I'm taking a look at the classic list of common, errant assumptions about distributed computing: How do the fallacies express themselves today, and how do they continue to help us develop modern distributed systems?

In my recent exploration of the eight Fallacies of Distributed Computing, the first five have all regarded, almost exclusively, the technical aspects of distributed systems. However, as is the case for every software project, the human aspect is equally important. Each project is a combination of technical knowledge and humans - intelligent and flawed - capable of wielding it. This fallacy however - that there is one administrator - is almost entirely about the people aspect, and I'm very excited about that.

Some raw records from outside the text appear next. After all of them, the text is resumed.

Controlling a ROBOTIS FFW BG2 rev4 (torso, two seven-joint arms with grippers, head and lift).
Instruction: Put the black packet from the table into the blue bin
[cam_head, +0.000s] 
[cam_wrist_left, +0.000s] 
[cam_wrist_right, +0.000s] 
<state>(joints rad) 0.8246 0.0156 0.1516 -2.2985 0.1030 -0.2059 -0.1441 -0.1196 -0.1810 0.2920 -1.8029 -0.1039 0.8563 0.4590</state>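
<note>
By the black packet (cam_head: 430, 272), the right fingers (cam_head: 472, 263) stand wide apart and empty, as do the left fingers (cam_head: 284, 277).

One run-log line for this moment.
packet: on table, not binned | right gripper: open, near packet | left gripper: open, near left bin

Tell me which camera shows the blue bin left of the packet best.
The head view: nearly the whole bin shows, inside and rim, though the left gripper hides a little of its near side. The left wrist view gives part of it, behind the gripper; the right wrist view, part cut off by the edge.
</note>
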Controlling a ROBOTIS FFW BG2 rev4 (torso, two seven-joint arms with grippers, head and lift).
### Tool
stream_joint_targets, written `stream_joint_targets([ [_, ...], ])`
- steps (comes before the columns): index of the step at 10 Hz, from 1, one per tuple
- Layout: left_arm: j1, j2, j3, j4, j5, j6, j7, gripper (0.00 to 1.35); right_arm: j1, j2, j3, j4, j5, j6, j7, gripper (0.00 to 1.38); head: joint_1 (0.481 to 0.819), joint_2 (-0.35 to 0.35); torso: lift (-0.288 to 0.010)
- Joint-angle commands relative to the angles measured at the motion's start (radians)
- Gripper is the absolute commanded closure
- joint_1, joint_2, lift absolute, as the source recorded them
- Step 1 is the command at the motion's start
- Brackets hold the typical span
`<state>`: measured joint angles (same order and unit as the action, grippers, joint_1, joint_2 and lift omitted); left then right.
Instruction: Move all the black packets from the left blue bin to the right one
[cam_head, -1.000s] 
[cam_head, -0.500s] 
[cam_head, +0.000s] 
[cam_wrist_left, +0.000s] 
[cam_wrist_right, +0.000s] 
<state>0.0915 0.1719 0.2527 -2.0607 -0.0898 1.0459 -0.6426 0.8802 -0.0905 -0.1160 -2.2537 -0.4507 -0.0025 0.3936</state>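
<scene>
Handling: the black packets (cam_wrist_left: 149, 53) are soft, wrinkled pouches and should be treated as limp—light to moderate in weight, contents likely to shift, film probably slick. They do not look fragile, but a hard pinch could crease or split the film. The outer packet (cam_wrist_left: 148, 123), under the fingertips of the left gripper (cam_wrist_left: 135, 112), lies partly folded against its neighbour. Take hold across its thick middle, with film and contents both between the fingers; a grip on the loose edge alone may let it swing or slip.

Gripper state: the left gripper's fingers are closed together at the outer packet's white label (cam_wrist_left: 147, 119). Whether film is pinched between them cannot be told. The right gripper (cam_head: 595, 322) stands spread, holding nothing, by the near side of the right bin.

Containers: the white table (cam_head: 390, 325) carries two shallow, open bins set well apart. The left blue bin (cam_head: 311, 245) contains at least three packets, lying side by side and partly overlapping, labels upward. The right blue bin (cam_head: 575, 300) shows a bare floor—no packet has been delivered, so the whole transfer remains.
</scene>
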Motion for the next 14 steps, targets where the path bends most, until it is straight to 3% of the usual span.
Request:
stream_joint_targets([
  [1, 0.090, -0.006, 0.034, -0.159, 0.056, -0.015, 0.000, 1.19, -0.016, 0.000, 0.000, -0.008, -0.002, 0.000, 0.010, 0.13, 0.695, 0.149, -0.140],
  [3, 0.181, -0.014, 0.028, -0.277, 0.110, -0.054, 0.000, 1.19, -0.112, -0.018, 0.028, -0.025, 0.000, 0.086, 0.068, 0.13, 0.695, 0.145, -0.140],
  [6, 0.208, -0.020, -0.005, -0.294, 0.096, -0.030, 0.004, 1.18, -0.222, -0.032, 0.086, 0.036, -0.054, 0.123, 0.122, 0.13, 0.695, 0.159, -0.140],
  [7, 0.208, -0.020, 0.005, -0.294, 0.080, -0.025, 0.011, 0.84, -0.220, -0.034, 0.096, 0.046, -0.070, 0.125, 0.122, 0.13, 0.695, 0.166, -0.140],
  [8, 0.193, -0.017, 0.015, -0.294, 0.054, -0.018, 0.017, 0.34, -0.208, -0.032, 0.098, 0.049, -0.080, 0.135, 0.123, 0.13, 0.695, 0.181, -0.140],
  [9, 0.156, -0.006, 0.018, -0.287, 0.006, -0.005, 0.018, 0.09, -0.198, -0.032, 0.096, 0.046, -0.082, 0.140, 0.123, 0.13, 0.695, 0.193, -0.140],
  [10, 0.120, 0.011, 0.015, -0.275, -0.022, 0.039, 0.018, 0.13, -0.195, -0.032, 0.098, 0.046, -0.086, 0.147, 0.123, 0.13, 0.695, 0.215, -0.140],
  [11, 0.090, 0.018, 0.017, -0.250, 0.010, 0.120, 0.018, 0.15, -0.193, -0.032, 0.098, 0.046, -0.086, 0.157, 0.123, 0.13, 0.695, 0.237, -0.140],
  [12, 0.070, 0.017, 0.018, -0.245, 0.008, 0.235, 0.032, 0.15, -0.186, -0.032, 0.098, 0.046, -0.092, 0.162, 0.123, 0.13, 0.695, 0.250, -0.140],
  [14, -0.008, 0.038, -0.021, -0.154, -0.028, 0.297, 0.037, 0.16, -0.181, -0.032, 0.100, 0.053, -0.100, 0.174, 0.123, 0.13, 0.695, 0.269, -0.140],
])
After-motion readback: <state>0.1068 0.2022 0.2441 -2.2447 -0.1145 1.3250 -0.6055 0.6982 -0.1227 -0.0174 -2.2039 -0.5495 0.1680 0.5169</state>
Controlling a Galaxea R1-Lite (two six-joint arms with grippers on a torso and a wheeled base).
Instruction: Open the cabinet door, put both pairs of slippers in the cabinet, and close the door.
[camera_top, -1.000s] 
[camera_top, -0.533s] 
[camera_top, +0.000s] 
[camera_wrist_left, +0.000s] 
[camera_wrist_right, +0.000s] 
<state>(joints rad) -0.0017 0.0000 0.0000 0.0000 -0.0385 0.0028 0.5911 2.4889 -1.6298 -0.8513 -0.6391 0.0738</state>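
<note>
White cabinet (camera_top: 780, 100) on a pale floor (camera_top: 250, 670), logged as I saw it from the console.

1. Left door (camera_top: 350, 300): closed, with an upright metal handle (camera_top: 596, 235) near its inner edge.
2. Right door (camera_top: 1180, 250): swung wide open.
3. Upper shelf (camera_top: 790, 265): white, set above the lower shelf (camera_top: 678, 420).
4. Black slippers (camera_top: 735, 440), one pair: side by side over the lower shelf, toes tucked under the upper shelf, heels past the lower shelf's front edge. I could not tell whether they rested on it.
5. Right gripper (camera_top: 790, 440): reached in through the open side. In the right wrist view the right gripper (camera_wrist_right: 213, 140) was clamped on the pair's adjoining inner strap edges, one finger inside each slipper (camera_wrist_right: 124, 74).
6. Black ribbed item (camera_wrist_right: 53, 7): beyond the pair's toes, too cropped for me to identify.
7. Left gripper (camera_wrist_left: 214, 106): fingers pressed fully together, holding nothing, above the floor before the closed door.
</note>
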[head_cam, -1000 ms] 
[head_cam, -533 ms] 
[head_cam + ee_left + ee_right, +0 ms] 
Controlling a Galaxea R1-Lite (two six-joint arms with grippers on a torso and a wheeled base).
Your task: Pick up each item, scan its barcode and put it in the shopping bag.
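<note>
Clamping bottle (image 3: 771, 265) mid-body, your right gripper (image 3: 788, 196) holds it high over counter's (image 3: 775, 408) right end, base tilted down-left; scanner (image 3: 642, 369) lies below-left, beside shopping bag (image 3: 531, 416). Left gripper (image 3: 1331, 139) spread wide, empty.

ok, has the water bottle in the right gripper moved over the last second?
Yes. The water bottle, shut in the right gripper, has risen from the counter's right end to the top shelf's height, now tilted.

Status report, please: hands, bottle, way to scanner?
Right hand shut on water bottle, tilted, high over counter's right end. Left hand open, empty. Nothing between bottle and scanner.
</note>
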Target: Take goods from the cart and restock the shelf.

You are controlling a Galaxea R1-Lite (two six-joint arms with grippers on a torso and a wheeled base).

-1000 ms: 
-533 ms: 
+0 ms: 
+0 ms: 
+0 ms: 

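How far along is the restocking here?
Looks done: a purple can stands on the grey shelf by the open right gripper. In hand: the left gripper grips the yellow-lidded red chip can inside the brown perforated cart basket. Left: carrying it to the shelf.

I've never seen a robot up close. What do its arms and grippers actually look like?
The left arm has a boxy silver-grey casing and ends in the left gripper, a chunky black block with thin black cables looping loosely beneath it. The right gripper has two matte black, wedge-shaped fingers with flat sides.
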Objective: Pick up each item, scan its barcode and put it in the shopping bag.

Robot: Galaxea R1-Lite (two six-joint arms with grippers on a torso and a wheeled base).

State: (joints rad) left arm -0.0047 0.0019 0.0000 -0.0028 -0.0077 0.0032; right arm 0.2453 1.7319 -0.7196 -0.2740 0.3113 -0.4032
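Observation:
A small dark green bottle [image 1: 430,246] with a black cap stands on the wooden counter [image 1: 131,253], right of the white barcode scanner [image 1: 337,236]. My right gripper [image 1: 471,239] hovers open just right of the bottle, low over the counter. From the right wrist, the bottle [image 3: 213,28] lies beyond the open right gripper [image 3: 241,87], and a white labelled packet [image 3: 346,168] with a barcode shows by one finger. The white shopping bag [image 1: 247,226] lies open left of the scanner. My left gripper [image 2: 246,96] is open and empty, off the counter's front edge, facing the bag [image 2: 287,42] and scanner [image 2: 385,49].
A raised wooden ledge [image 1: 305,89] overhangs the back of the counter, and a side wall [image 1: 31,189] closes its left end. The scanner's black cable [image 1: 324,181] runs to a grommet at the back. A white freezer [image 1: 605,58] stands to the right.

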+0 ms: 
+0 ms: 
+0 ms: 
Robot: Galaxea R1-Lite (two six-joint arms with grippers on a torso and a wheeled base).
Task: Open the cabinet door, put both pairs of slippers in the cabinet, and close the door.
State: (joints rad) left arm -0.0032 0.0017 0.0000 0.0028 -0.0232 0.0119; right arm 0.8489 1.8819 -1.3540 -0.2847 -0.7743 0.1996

One of the things I find fun about producing small, personal projects (like FreePlanningPoker.io) is that I can know everything about the system. I know exactly how to build, deploy, and monitor the system, through the code, configuration, and cloud environment. I am capable of being the one administrator for this system.

The systems we're generally paid to develop, however, are rarely as simple as our small, personal projects. Indeed, even our personal projects can grow to the point that we don't know everything about them! That's generally the point where my velocity on them drops off a cliff, but that's another matter. What I mean to get at though is that our professional projects tend to be the size or complexity (often both) that there can't possibly be one administrator - one person (not one DevOps team, not one manager, but one individual human) who knows everything about running the system.

On the whole, it's not even advisable to only have one administrator even if it's possible for a given system. People come and go from their positions or firms with some frequency, or sometimes they just forget things; knowledge and experience needs to be distributed throughout the firm. As projects grow in size and complexity it's generally more efficient anyway to distribute the administration across the firm. And not only does our company have multiple administrators, the administrators aren't the only administrators! Engineers are administrators, managers are, BAs are. External companies can be, too, and that idea becomes very interesting considering cloud providers might introduce a lot of potential administrators.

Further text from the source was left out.